**What the task requires**
Although the data below holds other lines too, output only those from the line with "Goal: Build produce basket" up to and including the line with "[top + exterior", exactly as they appear.

**Dataset entries**
□ □ □ □ □

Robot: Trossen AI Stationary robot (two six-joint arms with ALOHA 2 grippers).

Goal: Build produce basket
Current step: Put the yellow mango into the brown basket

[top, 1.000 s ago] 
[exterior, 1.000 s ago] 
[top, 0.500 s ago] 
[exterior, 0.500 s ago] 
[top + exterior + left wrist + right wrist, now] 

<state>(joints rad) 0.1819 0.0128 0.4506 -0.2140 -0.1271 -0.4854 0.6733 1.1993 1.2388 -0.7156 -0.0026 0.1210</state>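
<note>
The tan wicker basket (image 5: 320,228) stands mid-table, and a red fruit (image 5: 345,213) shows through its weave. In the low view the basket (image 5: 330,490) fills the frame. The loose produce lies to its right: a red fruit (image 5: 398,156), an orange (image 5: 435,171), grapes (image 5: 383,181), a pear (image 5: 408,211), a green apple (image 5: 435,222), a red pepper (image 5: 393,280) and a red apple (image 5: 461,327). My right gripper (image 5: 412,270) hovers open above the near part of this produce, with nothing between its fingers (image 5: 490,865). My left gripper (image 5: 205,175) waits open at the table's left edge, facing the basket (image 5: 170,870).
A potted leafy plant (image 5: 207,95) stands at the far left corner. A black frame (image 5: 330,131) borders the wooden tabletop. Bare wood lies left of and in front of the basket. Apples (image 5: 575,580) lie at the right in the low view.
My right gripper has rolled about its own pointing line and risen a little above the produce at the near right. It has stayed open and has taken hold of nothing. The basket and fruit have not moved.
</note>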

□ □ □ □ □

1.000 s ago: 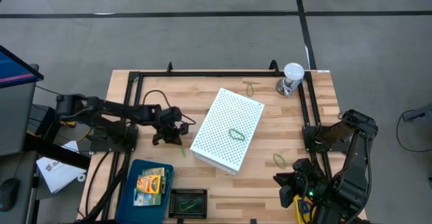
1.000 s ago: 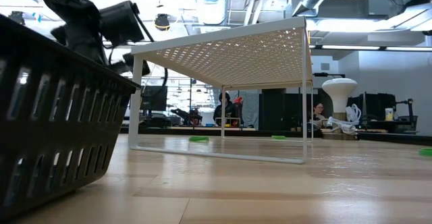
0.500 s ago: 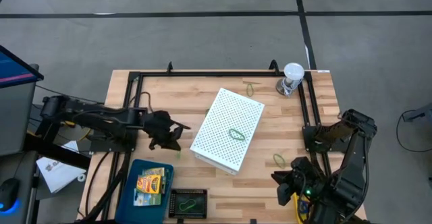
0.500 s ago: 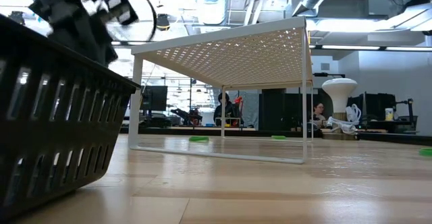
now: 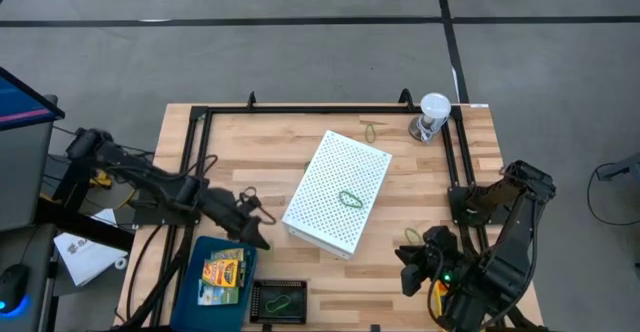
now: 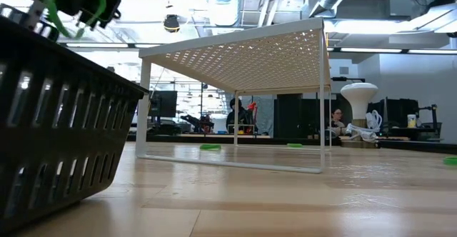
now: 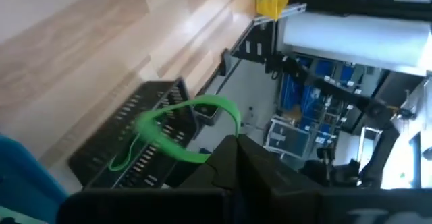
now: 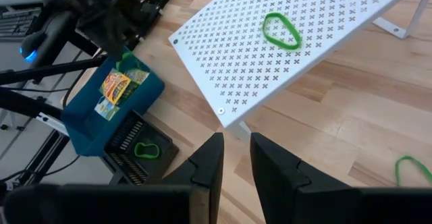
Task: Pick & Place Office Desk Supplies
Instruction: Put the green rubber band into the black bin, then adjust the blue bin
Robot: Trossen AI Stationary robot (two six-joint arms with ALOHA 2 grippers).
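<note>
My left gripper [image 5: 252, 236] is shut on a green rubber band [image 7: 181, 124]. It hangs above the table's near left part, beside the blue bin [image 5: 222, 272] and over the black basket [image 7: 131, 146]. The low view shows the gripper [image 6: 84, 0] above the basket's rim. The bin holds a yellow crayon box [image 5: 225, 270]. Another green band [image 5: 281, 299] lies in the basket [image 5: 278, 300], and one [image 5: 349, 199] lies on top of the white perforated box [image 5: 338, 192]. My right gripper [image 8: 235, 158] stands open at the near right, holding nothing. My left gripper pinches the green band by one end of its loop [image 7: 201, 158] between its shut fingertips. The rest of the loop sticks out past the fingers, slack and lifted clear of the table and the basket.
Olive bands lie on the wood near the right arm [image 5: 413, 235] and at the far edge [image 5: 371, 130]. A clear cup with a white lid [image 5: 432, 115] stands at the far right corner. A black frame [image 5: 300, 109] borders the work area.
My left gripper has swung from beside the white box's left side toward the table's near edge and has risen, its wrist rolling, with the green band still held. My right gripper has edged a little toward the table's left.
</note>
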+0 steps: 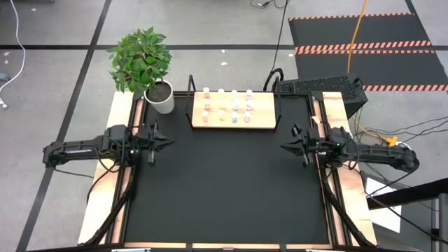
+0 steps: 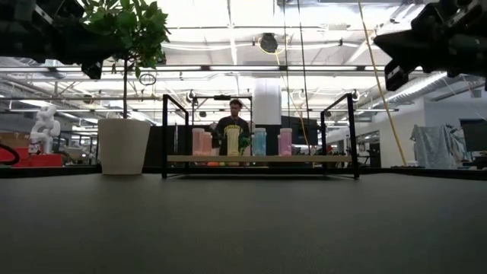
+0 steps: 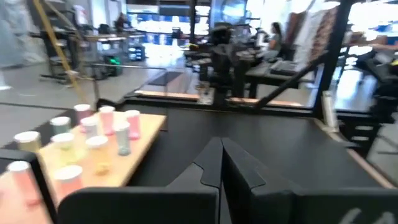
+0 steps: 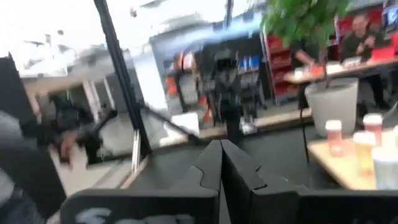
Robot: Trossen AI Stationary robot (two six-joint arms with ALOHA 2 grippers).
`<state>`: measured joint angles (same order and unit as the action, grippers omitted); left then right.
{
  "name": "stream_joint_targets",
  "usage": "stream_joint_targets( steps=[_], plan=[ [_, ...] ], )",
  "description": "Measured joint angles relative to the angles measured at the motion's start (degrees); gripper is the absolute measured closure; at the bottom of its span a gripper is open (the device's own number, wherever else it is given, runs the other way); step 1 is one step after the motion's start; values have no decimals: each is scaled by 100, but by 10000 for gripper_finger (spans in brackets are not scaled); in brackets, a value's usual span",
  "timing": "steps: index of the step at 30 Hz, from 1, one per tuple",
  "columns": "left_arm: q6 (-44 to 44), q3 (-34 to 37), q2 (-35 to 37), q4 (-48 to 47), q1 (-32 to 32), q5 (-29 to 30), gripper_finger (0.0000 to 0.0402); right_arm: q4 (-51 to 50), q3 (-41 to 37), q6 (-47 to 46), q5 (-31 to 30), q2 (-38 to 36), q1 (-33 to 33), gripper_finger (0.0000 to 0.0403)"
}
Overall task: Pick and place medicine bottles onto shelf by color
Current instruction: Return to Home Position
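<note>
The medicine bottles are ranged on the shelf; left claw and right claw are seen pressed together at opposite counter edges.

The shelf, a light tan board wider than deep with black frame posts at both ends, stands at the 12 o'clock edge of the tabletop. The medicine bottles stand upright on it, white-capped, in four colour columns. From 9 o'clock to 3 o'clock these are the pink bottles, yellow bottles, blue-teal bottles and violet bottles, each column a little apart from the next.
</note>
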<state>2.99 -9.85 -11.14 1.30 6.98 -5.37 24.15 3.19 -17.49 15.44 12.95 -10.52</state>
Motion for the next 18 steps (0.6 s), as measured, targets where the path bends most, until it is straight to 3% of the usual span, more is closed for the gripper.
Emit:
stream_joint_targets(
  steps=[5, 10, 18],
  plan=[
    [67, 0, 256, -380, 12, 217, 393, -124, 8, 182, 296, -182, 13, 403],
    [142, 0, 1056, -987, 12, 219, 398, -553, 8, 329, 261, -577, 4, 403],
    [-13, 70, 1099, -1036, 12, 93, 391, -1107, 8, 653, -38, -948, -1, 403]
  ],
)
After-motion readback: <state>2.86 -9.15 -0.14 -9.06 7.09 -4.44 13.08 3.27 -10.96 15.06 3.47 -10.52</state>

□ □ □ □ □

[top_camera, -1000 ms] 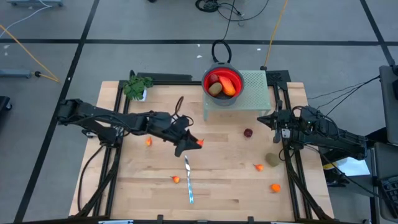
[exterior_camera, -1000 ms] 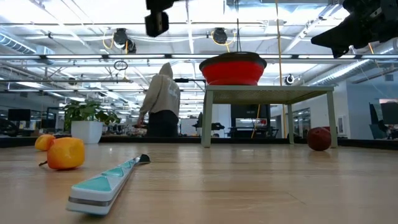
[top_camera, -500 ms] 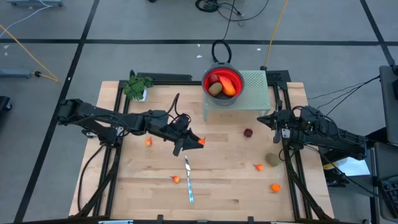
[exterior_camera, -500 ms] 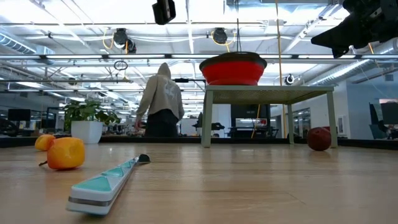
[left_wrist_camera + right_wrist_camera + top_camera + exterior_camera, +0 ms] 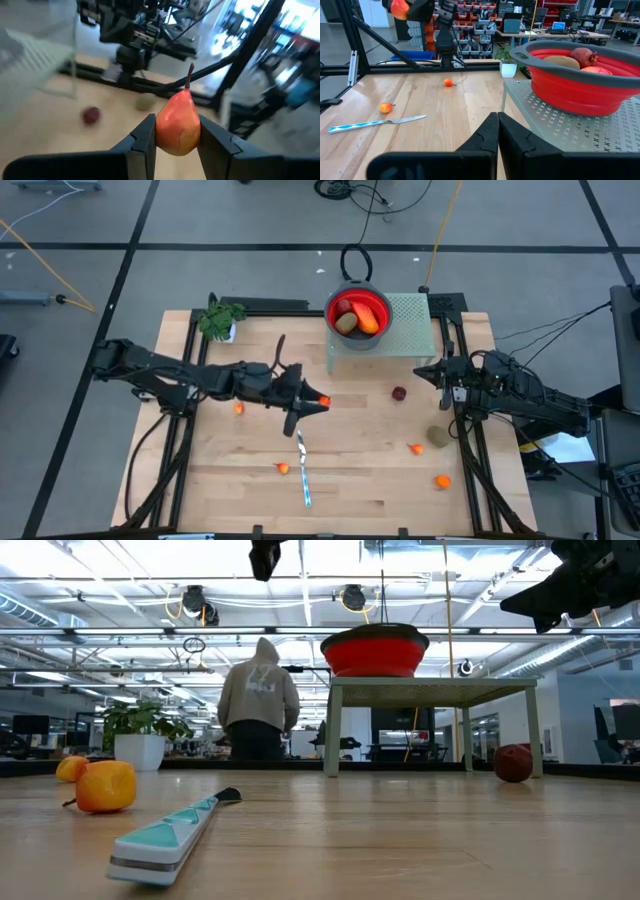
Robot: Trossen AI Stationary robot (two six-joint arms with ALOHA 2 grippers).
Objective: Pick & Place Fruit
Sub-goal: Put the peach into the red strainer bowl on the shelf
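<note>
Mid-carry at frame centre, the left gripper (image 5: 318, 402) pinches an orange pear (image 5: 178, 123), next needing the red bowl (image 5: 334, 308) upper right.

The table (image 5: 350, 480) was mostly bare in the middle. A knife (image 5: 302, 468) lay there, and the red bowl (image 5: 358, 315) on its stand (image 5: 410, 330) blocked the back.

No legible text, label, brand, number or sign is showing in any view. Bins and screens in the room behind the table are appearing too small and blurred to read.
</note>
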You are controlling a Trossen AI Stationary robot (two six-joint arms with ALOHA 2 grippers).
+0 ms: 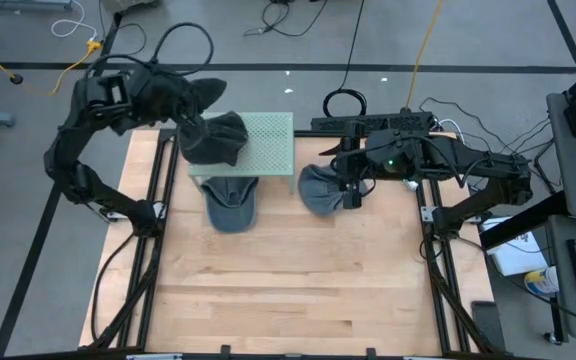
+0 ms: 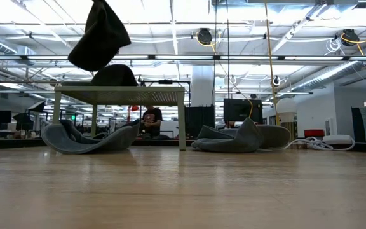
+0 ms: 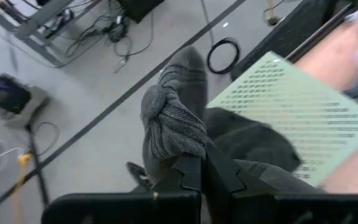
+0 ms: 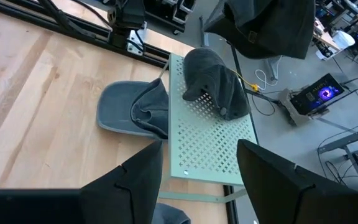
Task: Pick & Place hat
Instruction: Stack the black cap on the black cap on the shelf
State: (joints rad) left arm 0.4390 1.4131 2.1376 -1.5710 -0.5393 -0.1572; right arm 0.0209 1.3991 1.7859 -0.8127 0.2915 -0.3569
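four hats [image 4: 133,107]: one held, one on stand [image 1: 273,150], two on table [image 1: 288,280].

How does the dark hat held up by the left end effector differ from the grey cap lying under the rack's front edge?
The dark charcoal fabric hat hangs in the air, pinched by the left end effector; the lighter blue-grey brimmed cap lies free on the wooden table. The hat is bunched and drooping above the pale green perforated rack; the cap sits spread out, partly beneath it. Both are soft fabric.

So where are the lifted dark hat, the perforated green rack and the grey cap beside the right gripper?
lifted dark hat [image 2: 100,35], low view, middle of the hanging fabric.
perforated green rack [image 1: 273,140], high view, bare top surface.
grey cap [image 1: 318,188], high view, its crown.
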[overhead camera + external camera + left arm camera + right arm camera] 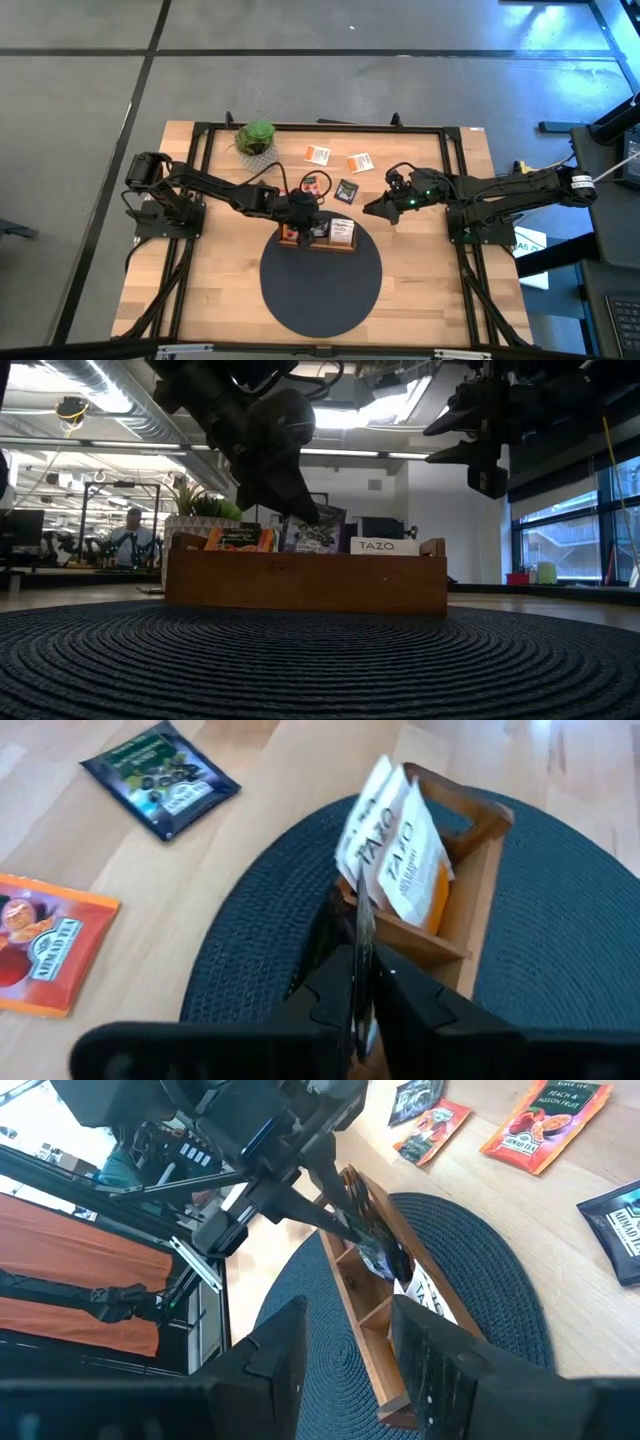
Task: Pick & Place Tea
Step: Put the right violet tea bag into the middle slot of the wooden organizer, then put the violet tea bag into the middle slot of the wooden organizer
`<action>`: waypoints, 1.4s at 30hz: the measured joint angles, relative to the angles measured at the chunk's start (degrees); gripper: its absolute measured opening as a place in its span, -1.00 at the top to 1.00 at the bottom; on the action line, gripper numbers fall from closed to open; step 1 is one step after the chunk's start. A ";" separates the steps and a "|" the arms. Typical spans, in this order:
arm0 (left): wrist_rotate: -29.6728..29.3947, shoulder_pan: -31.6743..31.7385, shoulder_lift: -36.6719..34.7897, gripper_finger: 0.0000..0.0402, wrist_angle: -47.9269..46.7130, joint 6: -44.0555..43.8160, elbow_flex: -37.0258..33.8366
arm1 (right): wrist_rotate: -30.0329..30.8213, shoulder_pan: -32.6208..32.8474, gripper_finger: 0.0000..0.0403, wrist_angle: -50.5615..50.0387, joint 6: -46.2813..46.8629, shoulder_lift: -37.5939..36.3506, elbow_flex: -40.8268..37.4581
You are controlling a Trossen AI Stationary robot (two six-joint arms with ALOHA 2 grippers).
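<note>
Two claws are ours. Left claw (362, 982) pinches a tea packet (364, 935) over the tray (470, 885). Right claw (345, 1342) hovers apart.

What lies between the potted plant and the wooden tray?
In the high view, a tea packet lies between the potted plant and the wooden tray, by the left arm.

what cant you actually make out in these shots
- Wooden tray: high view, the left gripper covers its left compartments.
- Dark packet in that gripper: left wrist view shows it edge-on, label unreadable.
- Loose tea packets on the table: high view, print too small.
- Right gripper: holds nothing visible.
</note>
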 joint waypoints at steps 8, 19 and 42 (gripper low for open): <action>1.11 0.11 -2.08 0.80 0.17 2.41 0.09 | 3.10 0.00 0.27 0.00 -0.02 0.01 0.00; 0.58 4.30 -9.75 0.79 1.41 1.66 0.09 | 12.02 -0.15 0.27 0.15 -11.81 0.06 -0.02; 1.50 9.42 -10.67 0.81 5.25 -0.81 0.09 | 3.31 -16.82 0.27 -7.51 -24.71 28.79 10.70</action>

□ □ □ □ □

**Output of the exercise**
Goal: Build produce basket
Current step: Put the yellow mango into the brown basket

[top, 1.000 s ago] 
[exterior, 1.000 s ago] 
[top, 0.500 s ago] 
[exterior, 0.500 s ago] 
[top + exterior + left wrist + right wrist, now] 

The requested output has been fully supplied.